What to produce:
Search the records for "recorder". Report every line where it occurs.

*** Opening Input material ***

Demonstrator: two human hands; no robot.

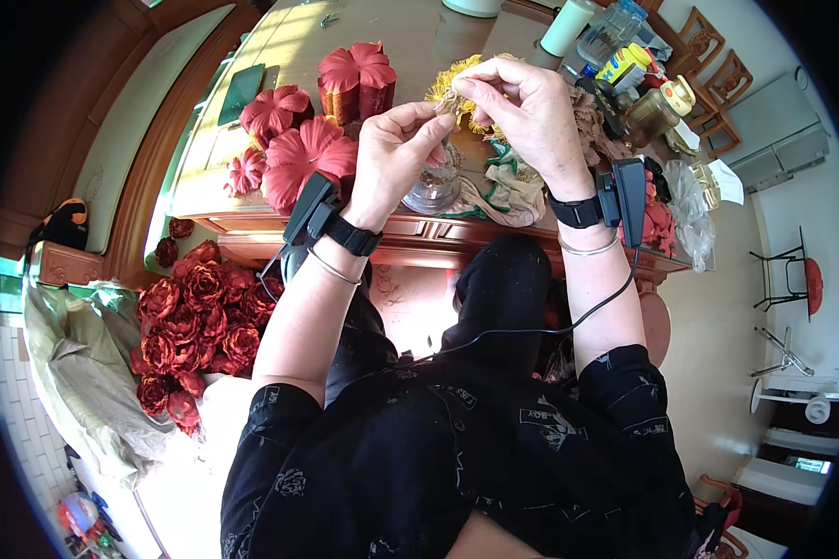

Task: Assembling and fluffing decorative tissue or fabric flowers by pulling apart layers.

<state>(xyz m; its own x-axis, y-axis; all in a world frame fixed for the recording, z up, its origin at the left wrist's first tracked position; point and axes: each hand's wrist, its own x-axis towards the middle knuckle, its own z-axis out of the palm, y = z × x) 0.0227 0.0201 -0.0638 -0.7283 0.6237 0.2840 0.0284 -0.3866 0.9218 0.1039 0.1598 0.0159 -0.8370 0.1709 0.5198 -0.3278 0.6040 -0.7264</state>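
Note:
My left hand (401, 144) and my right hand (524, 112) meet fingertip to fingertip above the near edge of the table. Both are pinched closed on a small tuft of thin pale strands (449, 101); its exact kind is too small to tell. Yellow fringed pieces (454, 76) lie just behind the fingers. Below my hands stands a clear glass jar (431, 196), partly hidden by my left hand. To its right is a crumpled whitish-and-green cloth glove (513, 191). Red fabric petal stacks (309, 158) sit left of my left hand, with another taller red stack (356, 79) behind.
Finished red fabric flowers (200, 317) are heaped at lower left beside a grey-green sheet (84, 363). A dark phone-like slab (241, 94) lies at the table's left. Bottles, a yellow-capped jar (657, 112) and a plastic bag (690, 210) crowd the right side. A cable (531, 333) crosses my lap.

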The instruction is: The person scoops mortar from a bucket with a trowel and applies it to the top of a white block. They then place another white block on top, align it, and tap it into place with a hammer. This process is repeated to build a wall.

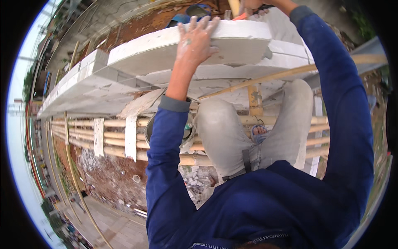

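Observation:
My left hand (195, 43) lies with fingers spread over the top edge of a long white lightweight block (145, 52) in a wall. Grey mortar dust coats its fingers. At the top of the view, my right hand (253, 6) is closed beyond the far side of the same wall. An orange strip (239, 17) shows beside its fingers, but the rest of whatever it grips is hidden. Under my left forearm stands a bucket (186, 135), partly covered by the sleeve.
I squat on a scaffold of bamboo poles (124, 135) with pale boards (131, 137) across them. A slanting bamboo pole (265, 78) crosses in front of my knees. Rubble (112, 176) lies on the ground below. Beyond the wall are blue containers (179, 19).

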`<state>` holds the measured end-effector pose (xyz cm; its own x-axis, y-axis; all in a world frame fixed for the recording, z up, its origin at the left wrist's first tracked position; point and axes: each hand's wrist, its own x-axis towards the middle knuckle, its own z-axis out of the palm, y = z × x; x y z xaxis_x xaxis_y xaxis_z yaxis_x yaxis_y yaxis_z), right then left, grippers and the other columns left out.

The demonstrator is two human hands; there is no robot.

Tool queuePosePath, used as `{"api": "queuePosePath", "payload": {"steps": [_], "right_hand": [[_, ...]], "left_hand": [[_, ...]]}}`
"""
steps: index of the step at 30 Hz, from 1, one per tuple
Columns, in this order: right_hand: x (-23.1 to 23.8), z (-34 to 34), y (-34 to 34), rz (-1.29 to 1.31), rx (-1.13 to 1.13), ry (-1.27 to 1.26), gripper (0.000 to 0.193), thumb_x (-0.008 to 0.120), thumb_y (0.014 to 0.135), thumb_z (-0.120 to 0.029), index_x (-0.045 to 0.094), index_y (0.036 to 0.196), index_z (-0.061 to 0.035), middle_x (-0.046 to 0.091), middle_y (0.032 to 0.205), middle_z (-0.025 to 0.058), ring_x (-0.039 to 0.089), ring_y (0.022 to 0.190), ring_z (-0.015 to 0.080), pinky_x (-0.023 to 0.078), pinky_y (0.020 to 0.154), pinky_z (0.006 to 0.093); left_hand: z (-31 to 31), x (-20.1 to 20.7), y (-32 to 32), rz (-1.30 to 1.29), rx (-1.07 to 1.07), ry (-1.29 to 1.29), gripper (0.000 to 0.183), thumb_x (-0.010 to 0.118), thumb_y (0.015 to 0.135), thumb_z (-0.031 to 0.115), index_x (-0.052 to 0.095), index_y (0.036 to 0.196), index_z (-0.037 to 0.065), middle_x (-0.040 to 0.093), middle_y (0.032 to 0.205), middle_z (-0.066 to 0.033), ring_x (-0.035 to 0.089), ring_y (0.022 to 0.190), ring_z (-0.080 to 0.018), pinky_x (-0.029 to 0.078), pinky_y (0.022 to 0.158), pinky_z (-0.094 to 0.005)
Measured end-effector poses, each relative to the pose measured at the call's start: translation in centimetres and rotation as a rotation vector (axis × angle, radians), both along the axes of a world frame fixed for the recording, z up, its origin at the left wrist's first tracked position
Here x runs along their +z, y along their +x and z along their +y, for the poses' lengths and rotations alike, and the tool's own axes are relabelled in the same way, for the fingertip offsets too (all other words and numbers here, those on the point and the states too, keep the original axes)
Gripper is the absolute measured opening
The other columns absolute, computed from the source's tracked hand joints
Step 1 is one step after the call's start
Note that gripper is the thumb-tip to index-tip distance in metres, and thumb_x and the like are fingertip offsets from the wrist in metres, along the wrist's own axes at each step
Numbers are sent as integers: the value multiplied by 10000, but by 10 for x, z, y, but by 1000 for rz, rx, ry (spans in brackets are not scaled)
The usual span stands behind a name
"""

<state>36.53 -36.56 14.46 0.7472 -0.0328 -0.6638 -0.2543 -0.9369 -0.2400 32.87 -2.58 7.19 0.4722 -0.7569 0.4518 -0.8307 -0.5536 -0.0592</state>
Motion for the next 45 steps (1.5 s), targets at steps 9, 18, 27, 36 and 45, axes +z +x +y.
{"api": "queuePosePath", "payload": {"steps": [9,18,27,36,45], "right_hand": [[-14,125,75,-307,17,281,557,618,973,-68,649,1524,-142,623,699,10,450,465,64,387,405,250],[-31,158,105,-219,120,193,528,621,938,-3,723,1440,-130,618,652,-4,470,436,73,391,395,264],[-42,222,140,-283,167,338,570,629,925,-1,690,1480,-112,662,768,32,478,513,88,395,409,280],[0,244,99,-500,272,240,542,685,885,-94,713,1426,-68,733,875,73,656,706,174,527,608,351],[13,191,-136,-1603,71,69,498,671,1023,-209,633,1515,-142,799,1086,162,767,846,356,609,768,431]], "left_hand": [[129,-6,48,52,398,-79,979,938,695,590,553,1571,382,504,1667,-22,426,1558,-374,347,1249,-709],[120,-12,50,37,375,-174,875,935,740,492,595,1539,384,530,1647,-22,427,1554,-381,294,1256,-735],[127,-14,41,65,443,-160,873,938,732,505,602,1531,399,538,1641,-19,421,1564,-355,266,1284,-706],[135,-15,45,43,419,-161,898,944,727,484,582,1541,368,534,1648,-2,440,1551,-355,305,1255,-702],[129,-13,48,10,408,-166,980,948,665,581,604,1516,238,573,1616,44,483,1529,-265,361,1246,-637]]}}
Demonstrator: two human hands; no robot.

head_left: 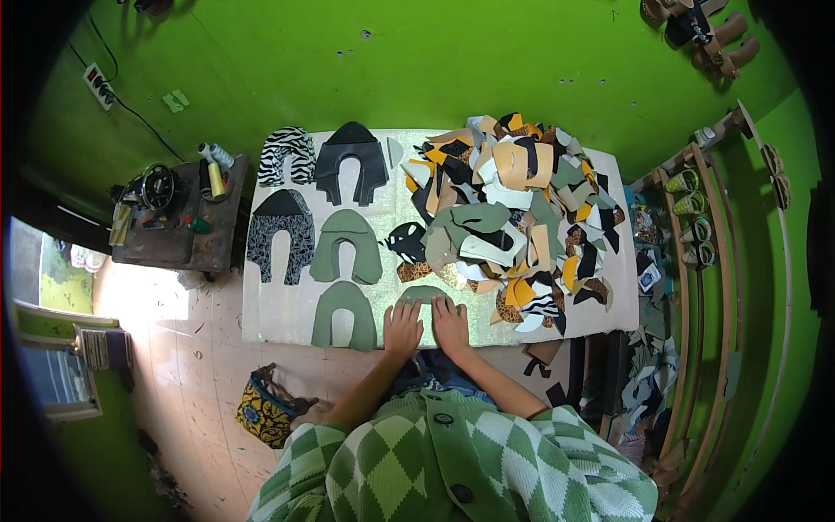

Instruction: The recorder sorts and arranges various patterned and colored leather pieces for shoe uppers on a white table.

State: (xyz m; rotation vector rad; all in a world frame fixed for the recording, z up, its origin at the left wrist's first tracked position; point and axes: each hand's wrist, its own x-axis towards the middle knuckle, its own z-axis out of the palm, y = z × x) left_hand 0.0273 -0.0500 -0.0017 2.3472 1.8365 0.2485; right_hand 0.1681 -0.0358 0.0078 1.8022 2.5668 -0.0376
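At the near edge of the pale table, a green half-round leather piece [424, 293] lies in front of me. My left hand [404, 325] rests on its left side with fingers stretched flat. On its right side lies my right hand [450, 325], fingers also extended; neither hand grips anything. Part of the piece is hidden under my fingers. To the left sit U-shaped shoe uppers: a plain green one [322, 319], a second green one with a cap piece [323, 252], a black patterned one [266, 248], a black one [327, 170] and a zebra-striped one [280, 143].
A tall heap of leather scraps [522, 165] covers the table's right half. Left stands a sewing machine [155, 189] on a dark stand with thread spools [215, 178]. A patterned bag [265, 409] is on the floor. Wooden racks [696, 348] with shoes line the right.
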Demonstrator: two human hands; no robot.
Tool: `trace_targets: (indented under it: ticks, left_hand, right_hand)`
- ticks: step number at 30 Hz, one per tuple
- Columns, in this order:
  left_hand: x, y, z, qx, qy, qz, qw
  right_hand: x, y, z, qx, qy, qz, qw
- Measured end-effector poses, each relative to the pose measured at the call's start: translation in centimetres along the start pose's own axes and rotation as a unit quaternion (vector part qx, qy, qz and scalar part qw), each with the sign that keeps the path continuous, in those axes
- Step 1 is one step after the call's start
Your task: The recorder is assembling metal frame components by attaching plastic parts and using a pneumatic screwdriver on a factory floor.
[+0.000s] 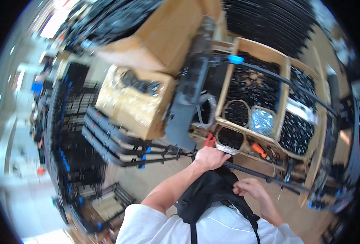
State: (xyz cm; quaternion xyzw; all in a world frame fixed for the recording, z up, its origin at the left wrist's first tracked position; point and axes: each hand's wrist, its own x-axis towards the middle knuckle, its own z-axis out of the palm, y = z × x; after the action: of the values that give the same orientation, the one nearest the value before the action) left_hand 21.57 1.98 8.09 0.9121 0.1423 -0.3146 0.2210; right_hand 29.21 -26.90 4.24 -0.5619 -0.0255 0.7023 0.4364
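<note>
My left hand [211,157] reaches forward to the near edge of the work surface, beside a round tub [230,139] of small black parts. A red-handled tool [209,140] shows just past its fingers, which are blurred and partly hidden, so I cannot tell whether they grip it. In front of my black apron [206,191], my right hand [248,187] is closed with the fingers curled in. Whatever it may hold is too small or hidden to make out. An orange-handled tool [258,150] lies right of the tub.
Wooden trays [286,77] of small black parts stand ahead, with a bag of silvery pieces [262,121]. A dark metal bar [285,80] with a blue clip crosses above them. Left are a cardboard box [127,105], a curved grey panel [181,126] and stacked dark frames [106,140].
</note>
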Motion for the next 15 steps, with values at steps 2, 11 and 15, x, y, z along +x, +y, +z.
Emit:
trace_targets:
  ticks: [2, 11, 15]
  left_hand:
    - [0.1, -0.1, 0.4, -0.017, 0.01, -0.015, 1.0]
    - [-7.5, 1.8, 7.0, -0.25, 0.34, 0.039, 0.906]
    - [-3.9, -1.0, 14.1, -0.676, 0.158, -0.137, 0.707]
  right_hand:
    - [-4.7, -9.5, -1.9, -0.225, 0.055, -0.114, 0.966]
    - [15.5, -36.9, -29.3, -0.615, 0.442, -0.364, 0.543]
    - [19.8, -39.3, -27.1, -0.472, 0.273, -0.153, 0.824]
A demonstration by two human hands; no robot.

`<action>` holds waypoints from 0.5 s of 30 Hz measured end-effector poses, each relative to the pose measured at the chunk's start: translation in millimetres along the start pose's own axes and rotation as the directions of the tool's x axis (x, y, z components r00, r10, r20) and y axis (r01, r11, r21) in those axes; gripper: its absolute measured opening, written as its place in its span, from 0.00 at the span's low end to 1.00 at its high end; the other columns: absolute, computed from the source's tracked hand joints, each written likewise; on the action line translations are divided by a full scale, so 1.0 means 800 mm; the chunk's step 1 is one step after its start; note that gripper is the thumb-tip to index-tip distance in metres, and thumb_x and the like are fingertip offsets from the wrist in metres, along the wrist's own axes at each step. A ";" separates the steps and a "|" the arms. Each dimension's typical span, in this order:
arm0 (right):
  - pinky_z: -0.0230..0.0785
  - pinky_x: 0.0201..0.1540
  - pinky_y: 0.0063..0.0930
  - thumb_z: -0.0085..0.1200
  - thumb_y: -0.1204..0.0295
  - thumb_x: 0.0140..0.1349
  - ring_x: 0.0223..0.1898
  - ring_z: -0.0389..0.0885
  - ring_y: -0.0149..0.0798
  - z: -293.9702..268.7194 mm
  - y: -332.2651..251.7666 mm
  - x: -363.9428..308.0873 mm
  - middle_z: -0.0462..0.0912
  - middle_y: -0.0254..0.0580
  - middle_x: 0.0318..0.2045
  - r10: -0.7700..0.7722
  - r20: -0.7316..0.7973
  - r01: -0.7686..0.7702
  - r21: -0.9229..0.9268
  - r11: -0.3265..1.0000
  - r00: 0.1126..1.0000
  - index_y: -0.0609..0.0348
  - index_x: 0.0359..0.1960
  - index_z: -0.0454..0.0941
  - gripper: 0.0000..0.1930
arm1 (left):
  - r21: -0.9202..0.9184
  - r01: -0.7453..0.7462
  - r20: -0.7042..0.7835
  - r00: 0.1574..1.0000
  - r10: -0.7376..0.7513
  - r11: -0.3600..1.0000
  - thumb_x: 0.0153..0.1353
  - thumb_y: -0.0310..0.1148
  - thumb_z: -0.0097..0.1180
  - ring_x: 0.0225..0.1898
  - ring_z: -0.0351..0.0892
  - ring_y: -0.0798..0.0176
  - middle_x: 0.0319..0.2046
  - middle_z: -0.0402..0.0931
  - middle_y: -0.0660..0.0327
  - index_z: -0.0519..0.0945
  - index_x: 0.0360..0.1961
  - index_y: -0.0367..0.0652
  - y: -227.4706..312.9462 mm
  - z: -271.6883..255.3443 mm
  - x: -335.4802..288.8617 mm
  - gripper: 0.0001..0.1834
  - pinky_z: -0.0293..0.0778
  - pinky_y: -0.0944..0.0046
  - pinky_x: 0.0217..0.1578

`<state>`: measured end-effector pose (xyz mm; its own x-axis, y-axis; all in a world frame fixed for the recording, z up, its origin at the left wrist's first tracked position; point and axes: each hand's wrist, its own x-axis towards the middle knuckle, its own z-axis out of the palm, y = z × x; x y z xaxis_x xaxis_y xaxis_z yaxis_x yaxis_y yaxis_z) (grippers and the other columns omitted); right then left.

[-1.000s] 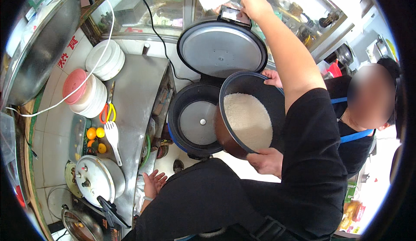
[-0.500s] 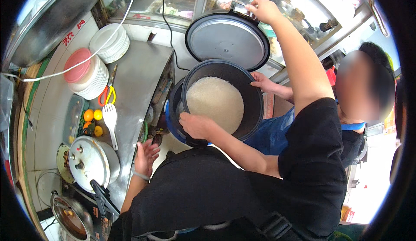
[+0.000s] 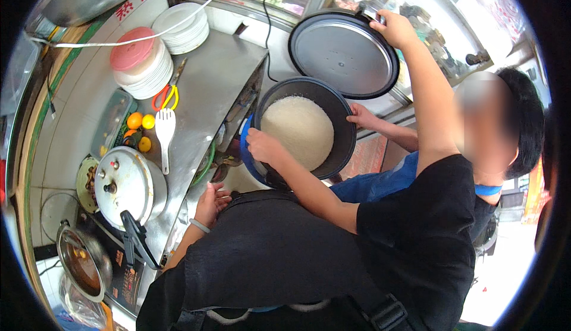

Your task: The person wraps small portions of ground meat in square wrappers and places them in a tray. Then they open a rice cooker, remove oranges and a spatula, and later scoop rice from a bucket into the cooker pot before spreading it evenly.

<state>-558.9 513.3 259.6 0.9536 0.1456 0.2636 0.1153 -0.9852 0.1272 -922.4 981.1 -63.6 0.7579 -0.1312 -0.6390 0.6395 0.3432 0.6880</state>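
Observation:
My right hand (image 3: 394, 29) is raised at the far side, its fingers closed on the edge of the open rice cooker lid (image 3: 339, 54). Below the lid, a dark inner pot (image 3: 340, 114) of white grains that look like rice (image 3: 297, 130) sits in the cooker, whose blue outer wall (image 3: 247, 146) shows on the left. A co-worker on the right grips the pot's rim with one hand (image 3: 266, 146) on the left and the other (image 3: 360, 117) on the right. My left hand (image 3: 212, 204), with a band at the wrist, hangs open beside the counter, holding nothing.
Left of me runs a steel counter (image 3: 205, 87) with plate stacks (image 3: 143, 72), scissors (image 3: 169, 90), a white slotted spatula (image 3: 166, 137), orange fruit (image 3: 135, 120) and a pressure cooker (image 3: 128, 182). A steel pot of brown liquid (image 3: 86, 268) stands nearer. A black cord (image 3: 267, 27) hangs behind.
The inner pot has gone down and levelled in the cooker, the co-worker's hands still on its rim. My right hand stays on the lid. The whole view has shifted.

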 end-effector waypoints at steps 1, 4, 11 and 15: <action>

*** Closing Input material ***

Task answer:
Instruction: The recorder sorts and arranges various patterned and colored leather pieces for shoe uppers on a white table.
Your task: The recorder is assembling metal frame components by attaching plastic parts and using a pneumatic screwdriver on a factory floor.

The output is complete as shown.